- The task: The word "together" may appear in the records below. Report how many lines contain it, and write nothing besides the number.

Data records
——————

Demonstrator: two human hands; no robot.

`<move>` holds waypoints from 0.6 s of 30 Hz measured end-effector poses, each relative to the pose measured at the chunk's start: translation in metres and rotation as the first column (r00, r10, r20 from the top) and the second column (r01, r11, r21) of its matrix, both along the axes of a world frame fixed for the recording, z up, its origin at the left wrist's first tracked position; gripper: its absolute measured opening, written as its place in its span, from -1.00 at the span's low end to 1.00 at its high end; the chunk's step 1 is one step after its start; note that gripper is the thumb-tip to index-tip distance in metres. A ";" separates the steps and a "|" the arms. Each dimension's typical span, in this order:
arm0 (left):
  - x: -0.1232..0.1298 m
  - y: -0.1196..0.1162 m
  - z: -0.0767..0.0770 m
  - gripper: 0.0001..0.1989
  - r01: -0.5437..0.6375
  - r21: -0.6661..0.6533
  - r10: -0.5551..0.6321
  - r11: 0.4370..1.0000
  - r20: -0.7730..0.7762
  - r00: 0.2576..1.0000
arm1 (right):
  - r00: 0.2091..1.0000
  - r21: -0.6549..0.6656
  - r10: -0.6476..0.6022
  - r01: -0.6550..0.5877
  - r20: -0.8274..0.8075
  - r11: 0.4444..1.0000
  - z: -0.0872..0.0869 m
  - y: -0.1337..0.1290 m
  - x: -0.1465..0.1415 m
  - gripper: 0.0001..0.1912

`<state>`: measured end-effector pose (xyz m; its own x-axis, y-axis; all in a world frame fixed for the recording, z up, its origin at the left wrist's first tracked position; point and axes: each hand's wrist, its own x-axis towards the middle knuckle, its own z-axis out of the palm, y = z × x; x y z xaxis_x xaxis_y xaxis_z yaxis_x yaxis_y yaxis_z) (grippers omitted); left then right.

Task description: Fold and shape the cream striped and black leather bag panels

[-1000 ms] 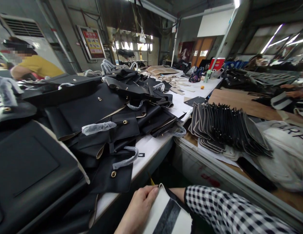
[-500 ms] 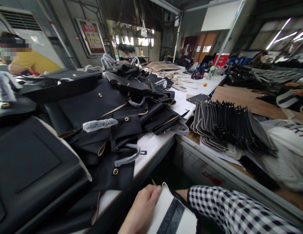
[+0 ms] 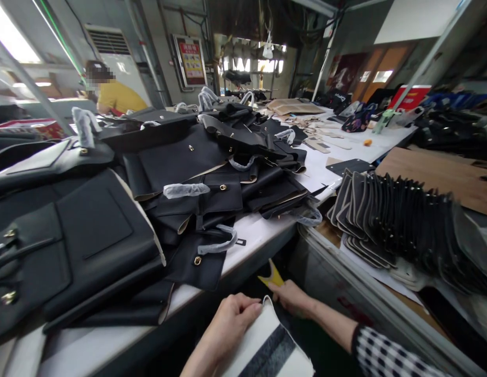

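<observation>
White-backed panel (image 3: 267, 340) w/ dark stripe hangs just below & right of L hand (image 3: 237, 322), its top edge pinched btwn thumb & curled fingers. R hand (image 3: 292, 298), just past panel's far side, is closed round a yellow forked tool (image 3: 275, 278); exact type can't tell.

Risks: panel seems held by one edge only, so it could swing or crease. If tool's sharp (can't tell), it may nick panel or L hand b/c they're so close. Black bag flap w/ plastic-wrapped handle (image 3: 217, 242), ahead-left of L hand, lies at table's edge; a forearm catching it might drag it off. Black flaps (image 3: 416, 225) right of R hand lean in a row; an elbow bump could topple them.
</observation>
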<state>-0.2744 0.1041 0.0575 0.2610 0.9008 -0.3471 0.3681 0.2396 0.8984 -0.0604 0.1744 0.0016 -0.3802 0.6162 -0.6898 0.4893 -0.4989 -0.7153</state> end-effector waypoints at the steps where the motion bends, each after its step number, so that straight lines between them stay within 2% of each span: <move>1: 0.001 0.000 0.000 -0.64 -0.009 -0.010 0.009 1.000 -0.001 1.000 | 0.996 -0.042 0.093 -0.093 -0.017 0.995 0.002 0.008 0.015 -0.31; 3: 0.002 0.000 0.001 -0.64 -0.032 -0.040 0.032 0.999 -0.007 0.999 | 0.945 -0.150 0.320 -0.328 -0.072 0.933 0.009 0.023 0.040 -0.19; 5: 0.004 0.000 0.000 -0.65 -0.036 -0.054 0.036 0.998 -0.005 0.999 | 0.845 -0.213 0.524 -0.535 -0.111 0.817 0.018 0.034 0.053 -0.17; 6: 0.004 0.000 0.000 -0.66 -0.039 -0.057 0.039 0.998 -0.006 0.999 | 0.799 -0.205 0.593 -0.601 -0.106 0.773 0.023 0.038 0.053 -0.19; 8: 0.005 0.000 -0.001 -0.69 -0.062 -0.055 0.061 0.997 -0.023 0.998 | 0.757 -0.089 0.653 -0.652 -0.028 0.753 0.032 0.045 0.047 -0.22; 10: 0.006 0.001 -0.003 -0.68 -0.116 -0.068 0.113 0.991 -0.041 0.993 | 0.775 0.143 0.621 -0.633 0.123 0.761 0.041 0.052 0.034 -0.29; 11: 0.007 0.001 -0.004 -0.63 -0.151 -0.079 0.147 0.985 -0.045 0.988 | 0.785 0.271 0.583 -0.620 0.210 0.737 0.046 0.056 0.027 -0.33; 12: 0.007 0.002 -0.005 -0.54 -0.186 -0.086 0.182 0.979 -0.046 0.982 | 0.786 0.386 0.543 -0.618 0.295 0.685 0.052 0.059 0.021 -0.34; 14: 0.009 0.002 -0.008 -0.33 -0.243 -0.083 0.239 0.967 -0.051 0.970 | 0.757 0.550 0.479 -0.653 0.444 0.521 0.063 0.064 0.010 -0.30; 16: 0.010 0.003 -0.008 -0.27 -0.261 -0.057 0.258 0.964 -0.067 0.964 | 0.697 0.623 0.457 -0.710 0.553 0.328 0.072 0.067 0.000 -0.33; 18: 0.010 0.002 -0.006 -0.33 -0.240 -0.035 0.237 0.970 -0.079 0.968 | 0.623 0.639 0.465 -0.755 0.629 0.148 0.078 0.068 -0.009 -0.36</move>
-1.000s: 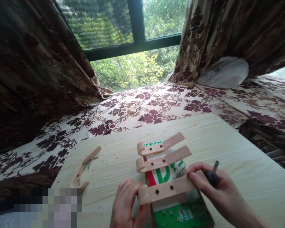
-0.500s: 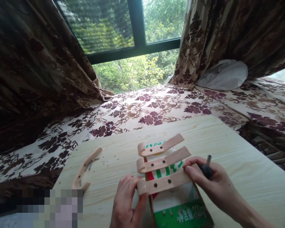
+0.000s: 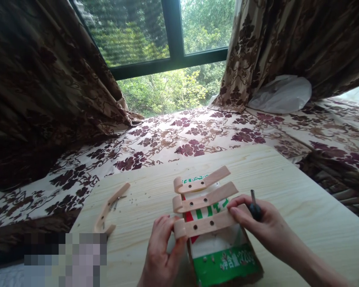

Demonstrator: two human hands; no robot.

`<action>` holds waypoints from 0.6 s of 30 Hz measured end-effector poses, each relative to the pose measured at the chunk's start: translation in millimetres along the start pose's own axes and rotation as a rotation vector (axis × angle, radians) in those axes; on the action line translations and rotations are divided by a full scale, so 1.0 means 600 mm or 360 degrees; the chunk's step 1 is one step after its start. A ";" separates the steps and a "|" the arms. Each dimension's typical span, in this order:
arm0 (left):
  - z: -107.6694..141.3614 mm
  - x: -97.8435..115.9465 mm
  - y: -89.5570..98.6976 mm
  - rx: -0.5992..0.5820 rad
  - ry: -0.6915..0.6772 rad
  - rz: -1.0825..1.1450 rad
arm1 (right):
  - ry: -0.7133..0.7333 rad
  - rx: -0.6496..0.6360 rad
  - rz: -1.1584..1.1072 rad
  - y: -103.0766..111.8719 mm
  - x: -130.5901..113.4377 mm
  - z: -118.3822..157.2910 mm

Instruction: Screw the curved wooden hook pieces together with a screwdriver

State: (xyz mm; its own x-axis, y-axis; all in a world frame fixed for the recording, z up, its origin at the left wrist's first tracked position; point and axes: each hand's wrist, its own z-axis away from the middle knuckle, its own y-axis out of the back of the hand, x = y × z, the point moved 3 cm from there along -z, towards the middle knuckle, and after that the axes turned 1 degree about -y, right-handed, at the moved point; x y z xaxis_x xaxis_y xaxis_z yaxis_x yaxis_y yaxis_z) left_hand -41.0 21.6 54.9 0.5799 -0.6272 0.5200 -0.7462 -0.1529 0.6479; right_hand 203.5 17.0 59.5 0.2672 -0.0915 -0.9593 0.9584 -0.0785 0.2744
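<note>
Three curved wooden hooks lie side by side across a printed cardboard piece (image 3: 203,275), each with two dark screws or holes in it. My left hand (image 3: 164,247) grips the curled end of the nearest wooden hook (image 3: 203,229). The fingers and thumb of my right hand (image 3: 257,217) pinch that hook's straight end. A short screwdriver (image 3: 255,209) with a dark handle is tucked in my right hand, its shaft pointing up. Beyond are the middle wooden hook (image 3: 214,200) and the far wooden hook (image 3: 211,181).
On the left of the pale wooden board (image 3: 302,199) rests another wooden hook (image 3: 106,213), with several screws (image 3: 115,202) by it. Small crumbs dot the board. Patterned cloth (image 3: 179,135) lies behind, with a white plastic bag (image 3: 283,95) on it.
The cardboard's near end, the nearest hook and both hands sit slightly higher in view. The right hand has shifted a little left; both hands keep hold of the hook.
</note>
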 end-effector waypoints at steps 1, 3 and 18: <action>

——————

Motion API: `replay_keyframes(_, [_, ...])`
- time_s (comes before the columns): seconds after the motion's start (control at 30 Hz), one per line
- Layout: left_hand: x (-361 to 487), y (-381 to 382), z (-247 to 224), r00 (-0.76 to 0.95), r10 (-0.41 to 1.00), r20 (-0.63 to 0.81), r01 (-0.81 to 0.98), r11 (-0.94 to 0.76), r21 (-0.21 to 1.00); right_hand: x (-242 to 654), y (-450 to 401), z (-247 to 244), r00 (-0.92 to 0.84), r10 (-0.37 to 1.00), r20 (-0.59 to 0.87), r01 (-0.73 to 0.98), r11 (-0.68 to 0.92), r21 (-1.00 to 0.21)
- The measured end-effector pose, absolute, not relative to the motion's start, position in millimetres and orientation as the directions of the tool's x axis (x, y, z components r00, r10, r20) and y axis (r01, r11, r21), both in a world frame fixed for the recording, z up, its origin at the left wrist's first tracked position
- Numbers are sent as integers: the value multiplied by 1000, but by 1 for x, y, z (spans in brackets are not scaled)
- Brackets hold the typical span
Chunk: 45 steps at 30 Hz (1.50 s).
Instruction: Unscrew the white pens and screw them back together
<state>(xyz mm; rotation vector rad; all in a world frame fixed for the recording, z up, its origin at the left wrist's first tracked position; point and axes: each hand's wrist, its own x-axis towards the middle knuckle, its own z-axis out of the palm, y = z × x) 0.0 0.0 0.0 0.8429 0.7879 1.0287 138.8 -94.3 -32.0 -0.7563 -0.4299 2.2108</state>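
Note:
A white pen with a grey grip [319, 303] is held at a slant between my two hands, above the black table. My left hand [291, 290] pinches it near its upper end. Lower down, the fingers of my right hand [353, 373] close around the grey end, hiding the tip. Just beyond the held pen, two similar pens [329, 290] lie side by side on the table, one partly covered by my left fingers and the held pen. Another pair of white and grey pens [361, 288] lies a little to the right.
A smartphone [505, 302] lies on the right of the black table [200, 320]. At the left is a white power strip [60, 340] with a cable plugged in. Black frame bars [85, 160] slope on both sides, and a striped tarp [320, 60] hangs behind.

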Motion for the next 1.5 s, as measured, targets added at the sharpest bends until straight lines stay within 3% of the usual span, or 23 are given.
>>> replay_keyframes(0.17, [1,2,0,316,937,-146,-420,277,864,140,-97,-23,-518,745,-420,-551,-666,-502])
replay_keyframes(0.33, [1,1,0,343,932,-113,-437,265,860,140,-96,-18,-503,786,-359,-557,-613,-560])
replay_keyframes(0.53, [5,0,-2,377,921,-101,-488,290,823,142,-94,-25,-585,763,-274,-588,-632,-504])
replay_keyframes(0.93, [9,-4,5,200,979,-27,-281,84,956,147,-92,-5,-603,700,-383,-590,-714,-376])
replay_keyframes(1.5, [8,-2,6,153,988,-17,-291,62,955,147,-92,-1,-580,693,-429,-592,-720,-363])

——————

- Solution to the exercise: 2